Next we need to give the Recovery Plan a name, I’m going to be imaginative and call mine RP_SATA_TEST01 in the description I always reference the Protection Group that we are going to perform the recovery on.  Then click Next

We then get a summary screen, click Finish to complete.

Awesome we should now have a Recovery Plan we can test, I’m itching to give it a whirl!

Before we do this, let’s take a quick swing by our HP StoreVirtual VSA’s to make sure everything is ‘tickety boo’

Let’s login to the CMC and open both SATAMG01 and SSDMG01 and expand both clusters.  Select PR_SATA_TEST01_RS and make sure the Status (on the right hand side) is ‘normal’

Awesome, let’s give do a Test Recovery!

Select RP_SATA_TEST01 and then the Summary Tab and then click Test

We now get a pop up asking if we want to replicate recent changes or not for the test.  If you select yes, SRM will use the SRA to send the commands to the HP StoreVirtual VSA to replicate the Volume PR_SATA_TEST01.  I’m going to choose no, as I haven’t actually changed any data (we will do this later). Click Next

We now need to click Start and let the SRM magic happen.

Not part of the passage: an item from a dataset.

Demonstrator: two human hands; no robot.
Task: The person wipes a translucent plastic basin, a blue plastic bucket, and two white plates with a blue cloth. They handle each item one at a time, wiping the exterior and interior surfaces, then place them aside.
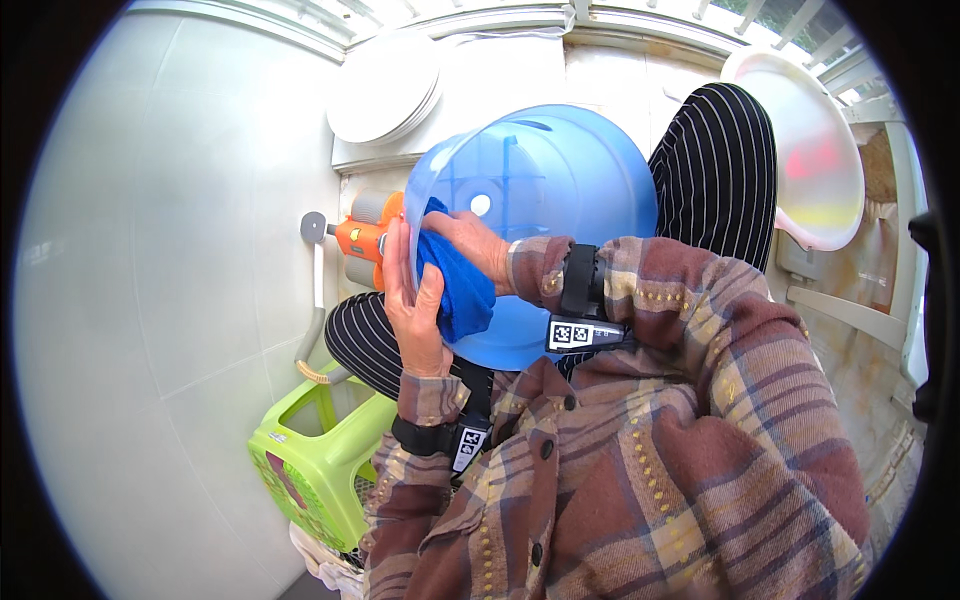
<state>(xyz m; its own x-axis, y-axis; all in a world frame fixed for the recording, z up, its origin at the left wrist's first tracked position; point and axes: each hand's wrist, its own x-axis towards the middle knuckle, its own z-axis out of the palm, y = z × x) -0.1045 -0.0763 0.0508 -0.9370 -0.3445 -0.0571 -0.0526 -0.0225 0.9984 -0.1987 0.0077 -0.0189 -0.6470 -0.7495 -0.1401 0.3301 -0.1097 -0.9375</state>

At this point, we want to see what’s going on so let’s jump onto the Recovery Steps Tab and expand all of the stages.

So what’s going on here? Well let’s go threw this step by step

Step 1 SRM will replicate the storage if you have selected this option, we chose not to hence why the status is ‘not applicable’

Step 2 SRM will bring any hosts out of Standby if you are using Distributed Power Management at the DR site

Step 3 SRM will suspend non-critical VM’s at DR site so that the resources are available to be used by the virtual machines we are testing

Step 4 This is probably the most important step to understand.  SRM doesn’t want to interfere with the replication process, if it did then it would have to make the replicated LUN in this case PR_SATA_TEST01_RS_Rmt.16 Read/Write and we don’t want to do that.  So instead SRM uses the SRA to invoke a point in time snapshot of the read only PR_SATA_TEST01_RS_Rmt.16 which it turns into a Read/Write copy so that the virtual machine can be accessed.

I want to show you this from HP StoreVirtual VSA perspective, if you look below our replicated volumes haven’t been touched but we do have a Read/Write copy of PR_SATA_TEST01_RS.Rmt.16 (see it’s dark blue)

Step 5-9 SRM powers on the virtual servers in priority order.

Boom we have test complete!

Let’s nip over to VMF-ADMIN02 which is my DR vCenter and see what’s going down.

Cool, VMF-TEST02 is up and running it’s go the same IP Address and it’s been presented with the snapshot of the read only DR volume PR_SATA_TEST01 and that SRM has put VMF-TEST01 into a srm-recovery-portgroup

Good skills, let’s roll back the Test Back to VMF-ADMIN01 which is Production vCenter and click Cleanup

Essentially, SRM just reverses the process above, if all went well, you should see this

Let’s double check the CMC to make sure everything is back to they way it should be, voilà it is!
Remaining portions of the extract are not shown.